Por @fllombet
Terminó la primera vuelta en liga ACB y a punto está de hacerlo, también, en la Champions. Tiempo oportuno para realizar un análisis de lo acontecido hasta ahora, y dibujar una trazabilidad entre objetivos marcados con aquellos que se han conseguido.
A nadie se le escapa que todo comentario que se haga en este sentido destila muchos más parabienes que críticas. Puede hasta resultar reiterativo volver a mentar aquellos triunfos en pistas tan complicadas y ante rivales de mayor presupuesto como Gran Canaria, Badalona, Vitoria, Bilbao, Avelino o Estrasburgo, o la fiabilidad mostrada en casa donde, en liga nacional solo ha ganado Unicaja… y de un punto.
La clasificación para la Copa del Rey y para los octavos de final de la Champions ponen el broche de oro al recorrido hecho por los aurinegros en estos primeros cuatro meses de competición.
Sin mucho tiempo que perder, toca marcar nuevo objetivo para la segunda vuelta. Solo cabe ser ambicioso y poner el listón en opositar a jugar los playoff en competición nacional y disfrutar, y adquirir experiencia, en las eliminatorias europeas.
El punto de partida para ese nuevo Desafío no puede ser más optimista. La ventaja que tienen los nuestros, sobre la frontera que marca el noveno puesto, es de cinco partidos. Probablemente sea una lectura que, con tanta euforia de Copa y del triunfo ante el Barcelona, haya pasado desapercibida.
No debe ser una exigencia, pero es una oportunidad. Hacer cuentas no forma parte del mensaje canarista. Con tanto partido solo piensan en el día a día, pero todo parece indicar que harán falta, al menos, seis victorias más para ser uno de los equipos que luchen por ser campeón. ¡Suena bien!
A la isla tendrán que venir equipos tan importantes como Madrid, Gran Canaria, Valencia o Baskonia, entre otros. El reto, pese a la ventaja, se antoja nada sencillo, pero el buen momento que atraviesa el equipo y la capacidad demostrada para superar adversidades, invitan a la confianza.

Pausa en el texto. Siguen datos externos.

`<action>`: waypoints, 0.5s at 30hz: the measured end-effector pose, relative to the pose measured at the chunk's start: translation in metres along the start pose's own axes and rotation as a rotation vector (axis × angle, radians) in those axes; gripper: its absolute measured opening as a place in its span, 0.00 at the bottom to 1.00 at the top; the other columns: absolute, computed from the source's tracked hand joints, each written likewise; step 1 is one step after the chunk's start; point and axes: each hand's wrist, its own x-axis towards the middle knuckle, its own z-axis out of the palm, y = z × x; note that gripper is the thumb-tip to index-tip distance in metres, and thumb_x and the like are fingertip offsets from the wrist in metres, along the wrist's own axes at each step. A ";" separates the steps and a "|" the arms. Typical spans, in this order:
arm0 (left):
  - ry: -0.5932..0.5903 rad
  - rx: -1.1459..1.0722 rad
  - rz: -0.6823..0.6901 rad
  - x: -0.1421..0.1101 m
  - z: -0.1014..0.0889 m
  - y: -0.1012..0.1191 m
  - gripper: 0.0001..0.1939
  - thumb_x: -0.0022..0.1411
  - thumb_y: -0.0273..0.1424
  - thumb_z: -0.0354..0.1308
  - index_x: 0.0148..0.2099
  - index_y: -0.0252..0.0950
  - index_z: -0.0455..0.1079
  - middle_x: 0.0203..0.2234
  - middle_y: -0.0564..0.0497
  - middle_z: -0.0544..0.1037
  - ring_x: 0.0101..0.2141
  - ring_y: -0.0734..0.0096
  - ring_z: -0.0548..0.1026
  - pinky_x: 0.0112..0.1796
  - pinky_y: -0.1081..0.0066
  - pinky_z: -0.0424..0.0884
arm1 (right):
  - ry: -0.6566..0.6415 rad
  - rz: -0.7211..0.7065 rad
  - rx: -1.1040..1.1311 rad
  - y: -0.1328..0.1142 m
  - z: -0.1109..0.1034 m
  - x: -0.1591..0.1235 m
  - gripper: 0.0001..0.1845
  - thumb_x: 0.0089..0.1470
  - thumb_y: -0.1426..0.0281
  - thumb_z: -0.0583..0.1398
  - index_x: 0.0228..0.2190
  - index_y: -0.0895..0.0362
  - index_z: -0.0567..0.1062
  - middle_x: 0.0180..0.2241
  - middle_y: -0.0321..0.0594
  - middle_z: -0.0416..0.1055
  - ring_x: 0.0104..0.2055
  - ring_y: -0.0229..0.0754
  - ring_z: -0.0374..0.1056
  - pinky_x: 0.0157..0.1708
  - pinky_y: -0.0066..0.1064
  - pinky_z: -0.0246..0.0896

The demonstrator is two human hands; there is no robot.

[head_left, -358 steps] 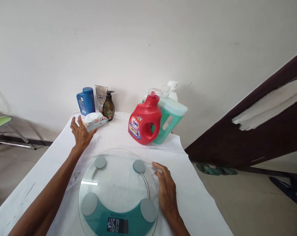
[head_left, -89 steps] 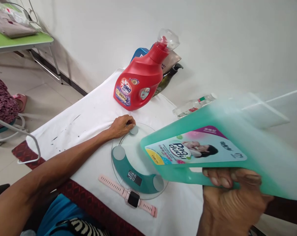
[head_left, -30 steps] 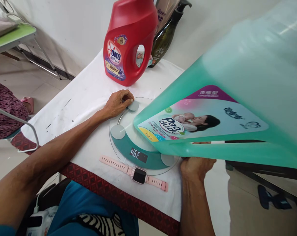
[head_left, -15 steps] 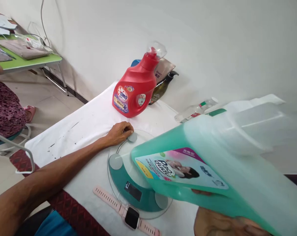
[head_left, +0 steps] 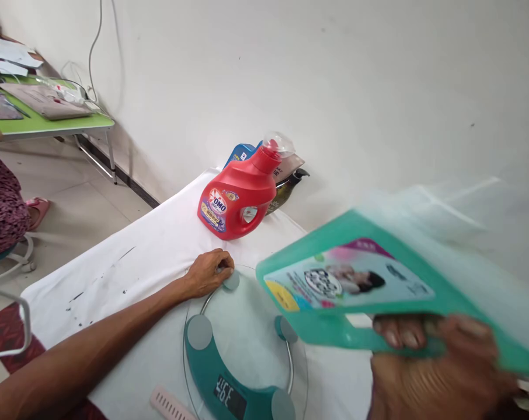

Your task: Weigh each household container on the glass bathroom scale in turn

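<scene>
At the scale (head_left: pixel 247 335), left hand (head_left: pixel 207 274) half-curled, grip unclear; right hand (head_left: pixel 439 367) wrapped round the tilted jug (head_left: pixel 361 289). Carrying step, I'd guess; next calls for levelling.

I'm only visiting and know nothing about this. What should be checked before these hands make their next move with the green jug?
1. The right hand is gripping the green jug by its handle: ok.
2. The jug is closed: cannot tell; its top is blurred.
3. The left hand is away from the glass scale: not ok; its fingers are at the edge, by a round pad.
4. The display is lit: ok, though its reading is unclear.
5. The red bottle stands apart from the scale: ok.
6. The pink strap is off the scale: cannot tell; it runs out of view.
</scene>
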 end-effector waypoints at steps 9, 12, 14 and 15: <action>-0.013 -0.023 -0.018 0.003 0.001 0.002 0.05 0.63 0.29 0.56 0.40 0.39 0.73 0.36 0.51 0.76 0.36 0.67 0.74 0.37 0.68 0.67 | 0.180 -0.008 0.052 0.076 0.092 0.069 0.21 0.40 0.59 0.74 0.19 0.54 0.68 0.13 0.26 0.57 0.14 0.31 0.51 0.12 0.29 0.46; -0.010 -0.027 -0.025 0.004 0.001 0.003 0.04 0.64 0.30 0.56 0.39 0.39 0.72 0.36 0.52 0.76 0.36 0.68 0.74 0.37 0.68 0.66 | 0.157 0.012 0.057 0.099 0.104 0.079 0.24 0.38 0.57 0.75 0.18 0.52 0.66 0.12 0.25 0.56 0.14 0.32 0.50 0.12 0.30 0.46; -0.019 -0.028 -0.025 0.004 0.001 0.004 0.04 0.64 0.31 0.56 0.39 0.39 0.72 0.37 0.51 0.76 0.36 0.67 0.73 0.37 0.68 0.66 | 0.166 0.033 0.059 0.111 0.110 0.078 0.24 0.38 0.55 0.75 0.19 0.52 0.67 0.12 0.25 0.56 0.14 0.33 0.50 0.12 0.31 0.46; -0.025 -0.028 -0.023 0.004 0.000 0.004 0.04 0.65 0.31 0.56 0.39 0.39 0.72 0.37 0.51 0.76 0.36 0.67 0.73 0.37 0.68 0.66 | 0.179 0.039 0.057 0.116 0.112 0.076 0.24 0.38 0.54 0.74 0.20 0.52 0.68 0.13 0.25 0.56 0.14 0.33 0.51 0.12 0.31 0.47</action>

Para empezar esta segunda vuelta, doble salida. Santiago y Sevilla. Es aquí donde debe mostrarse esa candidatura. Ganar mañana a Obradoiro se convierte casi en una necesidad para dar respuesta a algo que Vidorreta hace unas semanas no escondió en rueda de prensa, y no es otra cosa que la de asumir la responsabilidad de asumir el estar muy arriba en la clasificación.
El cansancio anímico puede ser la principal dificultad para el Canarias, además de encontrar, en los gallegos, un equipo muy necesitado y obligado a no fallar en casa para salir de una zona muy peligrosa. El siguiente Desafío no espera, empieza mañana.